A Grounded Multi-Agent Multimodal Large Language Model Framework for Interpretable Risk Assessment in Driving Scenes
Chien-Hao Tseng1, Min-Yu Chen1, Meng-Wei Lin1, Jyh-Horng Wu1, Chung-I Huang2,*
1 National Center for High-Performance Computing, National Institutes of Applied Research, Hsinchu City, Taiwan
2 Department of Management Information Systems, National Chung Hsing University, Taichung City, Taiwan
* Corresponding Author: Chung-I Huang. Email:
Computers, Materials & Continua https://doi.org/10.32604/cmc.2026.083337
Received 02 April 2026; Accepted 25 May 2026; Published online 23 June 2026
Abstract
Context-aware driving assistance must do more than detect objects: it has to identify the cues that materially affect risk, separate observable evidence from inference, and produce recommendations that humans can audit. This paper presents a grounded multi-agent multimodal large language model (MLLM) framework for interpretable risk assessment in driving scenes.

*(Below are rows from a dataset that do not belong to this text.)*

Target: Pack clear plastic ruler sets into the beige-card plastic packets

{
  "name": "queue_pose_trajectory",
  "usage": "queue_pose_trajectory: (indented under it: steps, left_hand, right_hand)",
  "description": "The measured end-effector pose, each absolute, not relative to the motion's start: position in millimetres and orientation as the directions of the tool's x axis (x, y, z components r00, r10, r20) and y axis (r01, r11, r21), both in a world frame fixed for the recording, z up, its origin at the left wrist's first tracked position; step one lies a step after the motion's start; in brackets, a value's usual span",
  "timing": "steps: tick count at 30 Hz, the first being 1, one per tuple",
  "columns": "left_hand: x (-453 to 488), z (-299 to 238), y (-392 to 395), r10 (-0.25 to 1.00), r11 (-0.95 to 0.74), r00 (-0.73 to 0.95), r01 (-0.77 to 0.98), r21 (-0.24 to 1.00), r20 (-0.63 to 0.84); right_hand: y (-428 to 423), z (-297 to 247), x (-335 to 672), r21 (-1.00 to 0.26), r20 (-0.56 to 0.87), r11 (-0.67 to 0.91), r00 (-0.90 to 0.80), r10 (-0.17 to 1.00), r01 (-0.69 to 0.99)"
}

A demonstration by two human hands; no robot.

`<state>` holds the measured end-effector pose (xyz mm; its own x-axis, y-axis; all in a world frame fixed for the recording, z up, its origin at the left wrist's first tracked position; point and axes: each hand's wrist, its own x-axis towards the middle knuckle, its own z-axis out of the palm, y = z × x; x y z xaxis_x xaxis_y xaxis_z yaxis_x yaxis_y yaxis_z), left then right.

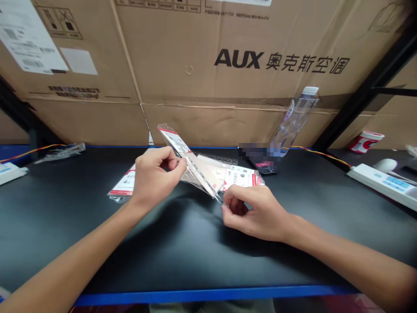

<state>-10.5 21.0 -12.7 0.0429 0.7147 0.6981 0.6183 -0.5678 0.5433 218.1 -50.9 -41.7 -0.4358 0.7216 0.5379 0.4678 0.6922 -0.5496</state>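
Fingers of my left hand [156, 180] and my right hand [256, 213] are closed in tight pinches on a clear plastic packet [198, 167] with a red-edged printed card inside, holding it up at a slant above the black counter [163, 256]. The step in hand looks like holding this packet up between both pinches, and its slippery film calls for a firm grip from each hand. Below it, more printed packets [239, 177] lie flat on the counter, though I cannot tell whether they touch it.
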Motion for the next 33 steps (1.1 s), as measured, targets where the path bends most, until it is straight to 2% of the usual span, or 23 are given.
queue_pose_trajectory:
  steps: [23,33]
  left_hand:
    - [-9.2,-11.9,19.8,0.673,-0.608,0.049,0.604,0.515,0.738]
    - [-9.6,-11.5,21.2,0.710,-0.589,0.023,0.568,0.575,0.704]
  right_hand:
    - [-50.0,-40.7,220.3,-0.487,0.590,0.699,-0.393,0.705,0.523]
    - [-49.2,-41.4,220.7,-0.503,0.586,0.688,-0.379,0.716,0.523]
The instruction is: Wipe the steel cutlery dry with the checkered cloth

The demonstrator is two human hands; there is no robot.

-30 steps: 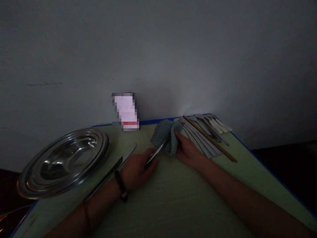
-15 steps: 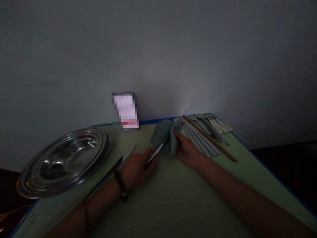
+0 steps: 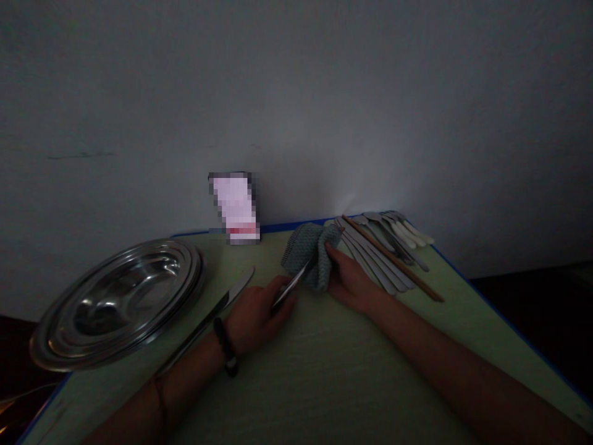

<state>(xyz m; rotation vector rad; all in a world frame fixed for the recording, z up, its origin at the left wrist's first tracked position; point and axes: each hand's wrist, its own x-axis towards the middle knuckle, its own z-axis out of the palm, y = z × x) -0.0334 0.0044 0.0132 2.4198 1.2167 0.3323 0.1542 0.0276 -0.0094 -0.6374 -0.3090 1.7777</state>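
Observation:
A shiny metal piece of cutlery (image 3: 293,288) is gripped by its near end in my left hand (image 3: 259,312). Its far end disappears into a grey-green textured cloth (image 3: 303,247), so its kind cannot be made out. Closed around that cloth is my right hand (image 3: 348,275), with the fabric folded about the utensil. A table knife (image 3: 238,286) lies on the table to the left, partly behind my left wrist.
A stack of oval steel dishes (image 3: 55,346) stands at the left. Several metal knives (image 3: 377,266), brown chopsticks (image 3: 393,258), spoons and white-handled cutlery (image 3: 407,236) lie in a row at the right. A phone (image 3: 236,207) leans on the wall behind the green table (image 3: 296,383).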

The framework decomposes reasoning into four stages—context relevance evaluation, visual interpretation, factual verification with anomaly extraction, and risk assessment with action recommendation—so that the final advisory is generated only from a verified intermediate representation rather than directly from a free-form scene description. We evaluate the framework on a manually labeled benchmark derived from BDD100K covering traffic-sign interpretation, traffic-density assessment, and pedestrian–vehicle interaction risk. The benchmark contains 600 frames with three-rater annotation and majority-vote labels (Fleiss’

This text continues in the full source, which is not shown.